* **Task description**: Reproduce the entries below exactly, but only from the line containing "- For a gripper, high" to the line containing "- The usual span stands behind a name", inclusive.

* **Record excerpts**:
—————
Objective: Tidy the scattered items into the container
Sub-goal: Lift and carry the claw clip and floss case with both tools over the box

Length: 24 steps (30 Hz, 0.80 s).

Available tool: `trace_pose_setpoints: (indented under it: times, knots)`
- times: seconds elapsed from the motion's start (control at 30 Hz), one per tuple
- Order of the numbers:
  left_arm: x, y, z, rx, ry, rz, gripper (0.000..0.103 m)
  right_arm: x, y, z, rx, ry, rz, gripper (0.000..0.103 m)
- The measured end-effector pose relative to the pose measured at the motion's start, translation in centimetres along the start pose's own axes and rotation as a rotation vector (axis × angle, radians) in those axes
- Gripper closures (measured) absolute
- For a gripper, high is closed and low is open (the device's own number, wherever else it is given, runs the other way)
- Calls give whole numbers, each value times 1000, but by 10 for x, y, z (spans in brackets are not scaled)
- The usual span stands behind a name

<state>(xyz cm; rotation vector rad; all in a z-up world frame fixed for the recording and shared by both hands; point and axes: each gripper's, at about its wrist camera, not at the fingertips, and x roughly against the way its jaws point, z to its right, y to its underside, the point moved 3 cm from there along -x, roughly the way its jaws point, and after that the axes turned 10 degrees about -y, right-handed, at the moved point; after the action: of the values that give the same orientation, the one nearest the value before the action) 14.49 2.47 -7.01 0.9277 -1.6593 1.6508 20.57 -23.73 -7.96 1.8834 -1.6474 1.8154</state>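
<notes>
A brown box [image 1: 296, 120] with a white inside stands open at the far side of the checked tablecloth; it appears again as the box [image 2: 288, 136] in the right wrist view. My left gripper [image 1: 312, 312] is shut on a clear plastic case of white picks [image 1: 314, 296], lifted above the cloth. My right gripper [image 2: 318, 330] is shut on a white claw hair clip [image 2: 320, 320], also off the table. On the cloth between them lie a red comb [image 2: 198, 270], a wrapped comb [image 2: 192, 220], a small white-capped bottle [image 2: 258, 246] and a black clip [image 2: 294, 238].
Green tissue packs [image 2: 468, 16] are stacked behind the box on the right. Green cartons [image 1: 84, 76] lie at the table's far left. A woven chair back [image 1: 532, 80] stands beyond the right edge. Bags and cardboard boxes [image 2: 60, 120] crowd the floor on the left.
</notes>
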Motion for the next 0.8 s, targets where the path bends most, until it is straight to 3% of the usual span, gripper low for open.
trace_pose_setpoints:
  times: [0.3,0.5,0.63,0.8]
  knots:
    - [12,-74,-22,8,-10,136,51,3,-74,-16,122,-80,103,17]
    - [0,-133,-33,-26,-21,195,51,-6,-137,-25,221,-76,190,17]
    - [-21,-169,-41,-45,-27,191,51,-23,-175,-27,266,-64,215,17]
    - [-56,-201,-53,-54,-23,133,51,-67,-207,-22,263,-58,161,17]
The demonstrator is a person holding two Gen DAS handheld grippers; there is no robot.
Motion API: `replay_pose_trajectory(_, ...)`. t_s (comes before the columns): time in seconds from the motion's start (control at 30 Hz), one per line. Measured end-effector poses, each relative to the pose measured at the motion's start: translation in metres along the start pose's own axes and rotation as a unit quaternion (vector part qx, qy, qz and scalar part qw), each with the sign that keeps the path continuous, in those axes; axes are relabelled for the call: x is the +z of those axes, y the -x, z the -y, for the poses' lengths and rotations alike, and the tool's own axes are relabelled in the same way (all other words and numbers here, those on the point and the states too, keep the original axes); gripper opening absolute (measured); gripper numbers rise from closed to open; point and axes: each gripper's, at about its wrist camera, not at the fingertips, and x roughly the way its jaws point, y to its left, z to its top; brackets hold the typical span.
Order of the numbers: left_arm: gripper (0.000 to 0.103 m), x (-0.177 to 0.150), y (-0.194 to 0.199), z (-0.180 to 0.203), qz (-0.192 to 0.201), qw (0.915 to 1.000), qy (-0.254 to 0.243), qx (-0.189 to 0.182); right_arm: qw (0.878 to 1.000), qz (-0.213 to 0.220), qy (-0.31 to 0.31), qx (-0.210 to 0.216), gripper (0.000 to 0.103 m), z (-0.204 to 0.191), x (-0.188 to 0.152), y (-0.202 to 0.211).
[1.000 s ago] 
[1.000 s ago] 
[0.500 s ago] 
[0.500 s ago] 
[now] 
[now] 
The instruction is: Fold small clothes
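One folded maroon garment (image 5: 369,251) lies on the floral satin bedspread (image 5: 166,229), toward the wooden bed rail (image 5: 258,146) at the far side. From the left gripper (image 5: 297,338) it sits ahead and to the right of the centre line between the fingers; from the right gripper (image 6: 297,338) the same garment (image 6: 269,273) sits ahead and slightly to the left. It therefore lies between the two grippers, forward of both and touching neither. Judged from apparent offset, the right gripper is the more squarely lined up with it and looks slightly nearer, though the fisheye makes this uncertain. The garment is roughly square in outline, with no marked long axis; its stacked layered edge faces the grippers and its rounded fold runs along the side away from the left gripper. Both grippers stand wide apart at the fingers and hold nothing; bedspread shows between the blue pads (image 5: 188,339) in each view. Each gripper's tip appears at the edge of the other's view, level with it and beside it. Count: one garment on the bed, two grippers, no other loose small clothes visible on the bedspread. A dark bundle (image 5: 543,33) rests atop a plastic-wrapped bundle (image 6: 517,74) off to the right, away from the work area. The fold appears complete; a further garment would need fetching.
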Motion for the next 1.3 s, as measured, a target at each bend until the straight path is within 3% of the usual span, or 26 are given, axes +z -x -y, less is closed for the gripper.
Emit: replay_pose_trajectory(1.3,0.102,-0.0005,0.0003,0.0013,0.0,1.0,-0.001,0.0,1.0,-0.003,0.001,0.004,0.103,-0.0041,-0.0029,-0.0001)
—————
* **Exercise solution**:
- For a gripper, high is closed and low is open (the device's own number, wherever else it is given, runs the other way)
- Calls give whole numbers, each value times 1000, but by 10 for x, y, z (spans in brackets are not scaled)
- The usual span stands behind a name

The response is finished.